> **What to do**
In the listing below, every line with the word "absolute" needs to be copied.

> **Extracted data**
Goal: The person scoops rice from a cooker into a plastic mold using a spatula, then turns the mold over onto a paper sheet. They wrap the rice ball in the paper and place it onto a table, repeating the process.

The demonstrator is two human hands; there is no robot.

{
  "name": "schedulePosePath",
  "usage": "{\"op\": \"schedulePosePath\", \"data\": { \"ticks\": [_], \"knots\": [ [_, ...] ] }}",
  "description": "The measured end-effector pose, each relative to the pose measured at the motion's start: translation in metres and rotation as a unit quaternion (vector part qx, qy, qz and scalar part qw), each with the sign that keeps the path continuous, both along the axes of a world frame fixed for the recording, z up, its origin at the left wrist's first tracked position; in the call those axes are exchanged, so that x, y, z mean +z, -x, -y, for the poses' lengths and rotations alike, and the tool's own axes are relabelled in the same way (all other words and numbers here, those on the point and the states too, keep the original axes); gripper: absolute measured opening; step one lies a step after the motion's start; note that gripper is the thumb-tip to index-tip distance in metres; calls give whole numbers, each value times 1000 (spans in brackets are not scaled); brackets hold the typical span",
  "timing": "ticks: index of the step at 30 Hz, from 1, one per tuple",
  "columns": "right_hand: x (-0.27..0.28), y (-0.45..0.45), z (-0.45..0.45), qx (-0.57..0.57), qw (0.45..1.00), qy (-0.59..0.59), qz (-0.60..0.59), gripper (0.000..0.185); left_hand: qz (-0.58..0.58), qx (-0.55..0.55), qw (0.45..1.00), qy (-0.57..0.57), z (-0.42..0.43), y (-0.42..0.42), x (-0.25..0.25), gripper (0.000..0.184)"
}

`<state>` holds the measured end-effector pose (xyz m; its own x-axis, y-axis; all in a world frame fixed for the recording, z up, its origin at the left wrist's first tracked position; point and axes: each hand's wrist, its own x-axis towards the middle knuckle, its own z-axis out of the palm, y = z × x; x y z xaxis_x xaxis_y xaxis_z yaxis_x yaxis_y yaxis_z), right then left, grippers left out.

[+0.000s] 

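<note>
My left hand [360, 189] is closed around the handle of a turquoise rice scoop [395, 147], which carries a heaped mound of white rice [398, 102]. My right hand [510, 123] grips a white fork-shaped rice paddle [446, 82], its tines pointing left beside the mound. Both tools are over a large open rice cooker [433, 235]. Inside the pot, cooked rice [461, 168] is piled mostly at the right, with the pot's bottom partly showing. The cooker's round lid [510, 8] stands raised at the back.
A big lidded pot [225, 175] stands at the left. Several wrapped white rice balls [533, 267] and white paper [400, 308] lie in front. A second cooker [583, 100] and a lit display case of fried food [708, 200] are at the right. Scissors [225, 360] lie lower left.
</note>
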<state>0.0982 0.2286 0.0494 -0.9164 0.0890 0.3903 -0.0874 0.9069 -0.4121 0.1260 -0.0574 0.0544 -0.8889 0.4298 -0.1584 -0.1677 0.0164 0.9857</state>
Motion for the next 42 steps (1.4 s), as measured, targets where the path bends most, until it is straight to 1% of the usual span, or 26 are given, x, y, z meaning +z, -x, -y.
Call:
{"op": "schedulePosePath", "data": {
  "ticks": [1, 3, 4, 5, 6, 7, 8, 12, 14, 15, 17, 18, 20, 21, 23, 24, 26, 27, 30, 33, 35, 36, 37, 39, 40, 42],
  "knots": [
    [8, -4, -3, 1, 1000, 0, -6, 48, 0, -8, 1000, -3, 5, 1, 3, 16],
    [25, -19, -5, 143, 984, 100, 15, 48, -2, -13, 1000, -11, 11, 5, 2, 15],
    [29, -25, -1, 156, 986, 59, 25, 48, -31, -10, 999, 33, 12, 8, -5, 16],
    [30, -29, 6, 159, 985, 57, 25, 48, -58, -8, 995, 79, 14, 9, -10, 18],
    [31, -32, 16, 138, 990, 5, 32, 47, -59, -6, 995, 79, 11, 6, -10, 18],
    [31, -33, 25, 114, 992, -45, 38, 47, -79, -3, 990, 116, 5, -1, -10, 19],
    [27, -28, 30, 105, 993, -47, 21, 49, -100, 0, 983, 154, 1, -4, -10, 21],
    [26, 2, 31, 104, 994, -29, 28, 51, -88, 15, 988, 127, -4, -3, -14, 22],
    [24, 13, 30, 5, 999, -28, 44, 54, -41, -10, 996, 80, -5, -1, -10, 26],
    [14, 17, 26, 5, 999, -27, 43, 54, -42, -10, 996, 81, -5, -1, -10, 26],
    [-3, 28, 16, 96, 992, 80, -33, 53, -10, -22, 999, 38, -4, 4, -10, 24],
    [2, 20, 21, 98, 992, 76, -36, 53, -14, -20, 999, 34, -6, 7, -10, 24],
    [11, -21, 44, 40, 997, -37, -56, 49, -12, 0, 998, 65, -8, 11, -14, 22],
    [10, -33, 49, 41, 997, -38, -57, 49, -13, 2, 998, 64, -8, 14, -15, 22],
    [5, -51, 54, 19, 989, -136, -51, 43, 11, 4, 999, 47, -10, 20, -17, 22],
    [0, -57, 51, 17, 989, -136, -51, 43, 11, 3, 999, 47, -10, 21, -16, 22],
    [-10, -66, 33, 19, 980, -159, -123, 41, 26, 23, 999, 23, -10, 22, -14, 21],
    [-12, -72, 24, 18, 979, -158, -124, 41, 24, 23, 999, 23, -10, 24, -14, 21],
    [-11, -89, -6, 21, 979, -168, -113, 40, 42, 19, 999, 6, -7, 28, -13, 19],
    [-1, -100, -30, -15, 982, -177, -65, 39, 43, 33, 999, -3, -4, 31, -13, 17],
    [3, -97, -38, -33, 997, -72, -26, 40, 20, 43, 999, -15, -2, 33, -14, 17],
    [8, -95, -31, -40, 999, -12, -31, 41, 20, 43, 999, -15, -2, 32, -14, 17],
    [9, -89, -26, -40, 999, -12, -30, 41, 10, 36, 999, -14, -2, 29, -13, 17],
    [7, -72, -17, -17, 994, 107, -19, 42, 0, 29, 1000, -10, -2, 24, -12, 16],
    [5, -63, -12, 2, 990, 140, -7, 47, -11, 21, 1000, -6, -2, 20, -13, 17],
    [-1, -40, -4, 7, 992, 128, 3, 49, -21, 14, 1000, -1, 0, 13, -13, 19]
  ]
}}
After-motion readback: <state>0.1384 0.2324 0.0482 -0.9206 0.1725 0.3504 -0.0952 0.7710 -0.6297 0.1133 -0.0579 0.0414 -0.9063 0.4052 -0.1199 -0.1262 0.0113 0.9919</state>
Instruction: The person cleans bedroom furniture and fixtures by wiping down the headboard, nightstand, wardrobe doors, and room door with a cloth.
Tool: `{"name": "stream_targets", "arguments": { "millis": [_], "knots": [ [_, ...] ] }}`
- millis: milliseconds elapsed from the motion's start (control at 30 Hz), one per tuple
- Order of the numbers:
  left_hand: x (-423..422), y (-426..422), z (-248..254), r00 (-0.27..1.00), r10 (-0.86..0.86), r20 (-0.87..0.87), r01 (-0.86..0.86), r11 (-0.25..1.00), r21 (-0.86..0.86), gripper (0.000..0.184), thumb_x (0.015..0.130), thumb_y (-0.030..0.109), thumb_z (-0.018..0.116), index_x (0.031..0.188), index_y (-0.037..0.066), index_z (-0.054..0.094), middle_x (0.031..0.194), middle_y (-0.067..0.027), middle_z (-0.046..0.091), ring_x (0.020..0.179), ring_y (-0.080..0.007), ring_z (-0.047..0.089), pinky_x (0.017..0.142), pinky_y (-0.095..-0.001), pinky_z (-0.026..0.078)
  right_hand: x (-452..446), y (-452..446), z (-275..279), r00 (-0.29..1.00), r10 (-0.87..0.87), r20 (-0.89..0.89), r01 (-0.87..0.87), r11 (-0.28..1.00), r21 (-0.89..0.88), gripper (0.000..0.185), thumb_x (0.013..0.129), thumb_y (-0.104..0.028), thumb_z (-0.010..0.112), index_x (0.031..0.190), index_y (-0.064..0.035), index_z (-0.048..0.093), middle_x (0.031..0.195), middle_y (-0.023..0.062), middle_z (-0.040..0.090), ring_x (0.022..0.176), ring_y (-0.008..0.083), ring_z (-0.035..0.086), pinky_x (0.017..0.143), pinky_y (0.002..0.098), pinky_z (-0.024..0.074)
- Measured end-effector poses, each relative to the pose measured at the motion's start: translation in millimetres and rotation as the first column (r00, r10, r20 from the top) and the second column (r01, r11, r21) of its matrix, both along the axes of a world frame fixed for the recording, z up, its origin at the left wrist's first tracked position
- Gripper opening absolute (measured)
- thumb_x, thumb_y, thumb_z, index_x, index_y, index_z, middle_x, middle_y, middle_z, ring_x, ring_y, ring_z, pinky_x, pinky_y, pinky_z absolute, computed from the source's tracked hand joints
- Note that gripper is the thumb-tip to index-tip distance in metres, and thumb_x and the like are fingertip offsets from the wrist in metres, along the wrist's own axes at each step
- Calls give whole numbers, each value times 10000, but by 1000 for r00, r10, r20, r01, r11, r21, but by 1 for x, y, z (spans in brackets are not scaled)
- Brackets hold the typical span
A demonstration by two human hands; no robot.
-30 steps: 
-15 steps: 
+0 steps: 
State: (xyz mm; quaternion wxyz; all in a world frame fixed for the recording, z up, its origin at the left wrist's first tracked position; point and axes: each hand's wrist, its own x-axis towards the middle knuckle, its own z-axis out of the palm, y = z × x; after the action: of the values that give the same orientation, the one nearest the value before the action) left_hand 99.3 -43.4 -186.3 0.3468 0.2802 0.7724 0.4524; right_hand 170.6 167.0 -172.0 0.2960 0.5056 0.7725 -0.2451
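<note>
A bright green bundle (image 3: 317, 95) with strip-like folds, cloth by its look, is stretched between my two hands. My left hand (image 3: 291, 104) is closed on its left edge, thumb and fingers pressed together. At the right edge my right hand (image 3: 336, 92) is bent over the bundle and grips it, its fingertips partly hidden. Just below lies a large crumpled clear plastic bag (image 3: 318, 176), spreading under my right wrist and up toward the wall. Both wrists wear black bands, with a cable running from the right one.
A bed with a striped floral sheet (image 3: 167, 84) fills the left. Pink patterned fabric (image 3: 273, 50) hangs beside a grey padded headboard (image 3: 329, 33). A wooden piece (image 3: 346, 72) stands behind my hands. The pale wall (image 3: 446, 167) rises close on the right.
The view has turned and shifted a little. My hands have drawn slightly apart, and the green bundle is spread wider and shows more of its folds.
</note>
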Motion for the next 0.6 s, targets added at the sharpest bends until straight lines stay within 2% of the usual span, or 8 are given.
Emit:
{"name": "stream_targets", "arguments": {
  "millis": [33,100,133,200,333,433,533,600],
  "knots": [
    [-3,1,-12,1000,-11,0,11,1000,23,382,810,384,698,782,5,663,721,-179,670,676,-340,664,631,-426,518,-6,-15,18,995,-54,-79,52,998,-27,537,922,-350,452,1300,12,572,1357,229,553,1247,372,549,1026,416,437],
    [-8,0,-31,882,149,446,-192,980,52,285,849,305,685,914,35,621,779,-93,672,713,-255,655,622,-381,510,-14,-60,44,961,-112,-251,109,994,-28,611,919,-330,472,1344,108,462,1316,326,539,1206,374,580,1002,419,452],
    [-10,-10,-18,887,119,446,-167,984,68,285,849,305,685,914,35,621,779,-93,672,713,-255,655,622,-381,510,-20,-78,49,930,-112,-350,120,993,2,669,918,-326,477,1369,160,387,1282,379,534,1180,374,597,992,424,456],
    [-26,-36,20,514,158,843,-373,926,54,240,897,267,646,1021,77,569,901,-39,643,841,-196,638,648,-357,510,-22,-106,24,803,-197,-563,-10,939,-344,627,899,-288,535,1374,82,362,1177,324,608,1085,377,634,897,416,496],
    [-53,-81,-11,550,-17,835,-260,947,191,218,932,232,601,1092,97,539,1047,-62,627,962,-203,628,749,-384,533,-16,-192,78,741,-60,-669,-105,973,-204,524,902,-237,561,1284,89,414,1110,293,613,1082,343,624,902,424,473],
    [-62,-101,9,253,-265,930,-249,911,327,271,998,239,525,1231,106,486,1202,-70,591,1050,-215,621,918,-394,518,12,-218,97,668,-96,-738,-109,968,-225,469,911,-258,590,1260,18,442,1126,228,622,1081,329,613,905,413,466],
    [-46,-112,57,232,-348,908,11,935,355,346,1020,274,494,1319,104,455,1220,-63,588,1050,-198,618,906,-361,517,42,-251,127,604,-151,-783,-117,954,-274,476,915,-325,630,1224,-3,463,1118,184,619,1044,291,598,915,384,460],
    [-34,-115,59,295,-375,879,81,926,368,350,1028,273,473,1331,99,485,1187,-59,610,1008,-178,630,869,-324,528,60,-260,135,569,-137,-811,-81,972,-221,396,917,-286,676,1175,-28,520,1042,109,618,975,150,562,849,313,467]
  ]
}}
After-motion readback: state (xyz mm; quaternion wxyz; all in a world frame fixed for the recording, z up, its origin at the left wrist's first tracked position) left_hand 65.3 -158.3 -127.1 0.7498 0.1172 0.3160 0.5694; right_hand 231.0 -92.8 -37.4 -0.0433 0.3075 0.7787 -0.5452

> **Response box**
  "description": "The measured end-effector pose, each relative to the pose measured at the motion's start: translation in metres and rotation as a unit quaternion (vector part qx, qy, qz and scalar part qw), each with the sign that keeps the path continuous, both along the axes of a world frame fixed for the recording, z up, its origin at the left wrist's first tracked position; in the call those axes are exchanged, so that x, y, z mean +z, -x, -y, for the poses' lengths and rotations alike, and the tool's own axes are relabelled in the same way (all other words and numbers here, those on the point and the states too, keep the original axes); gripper: absolute measured opening; step one lies a step after the motion's start; note that gripper is the thumb-tip to index-tip distance in metres; calls give whole numbers, each value times 1000 (spans in brackets are not scaled); brackets hold the typical span",
- Gripper opening absolute (measured)
- thumb_x, thumb_y, thumb_z, index_x, index_y, index_z, middle_x, middle_y, middle_z, ring_x, ring_y, ring_z, pinky_x, pinky_y, pinky_z absolute, computed from the source's tracked hand joints

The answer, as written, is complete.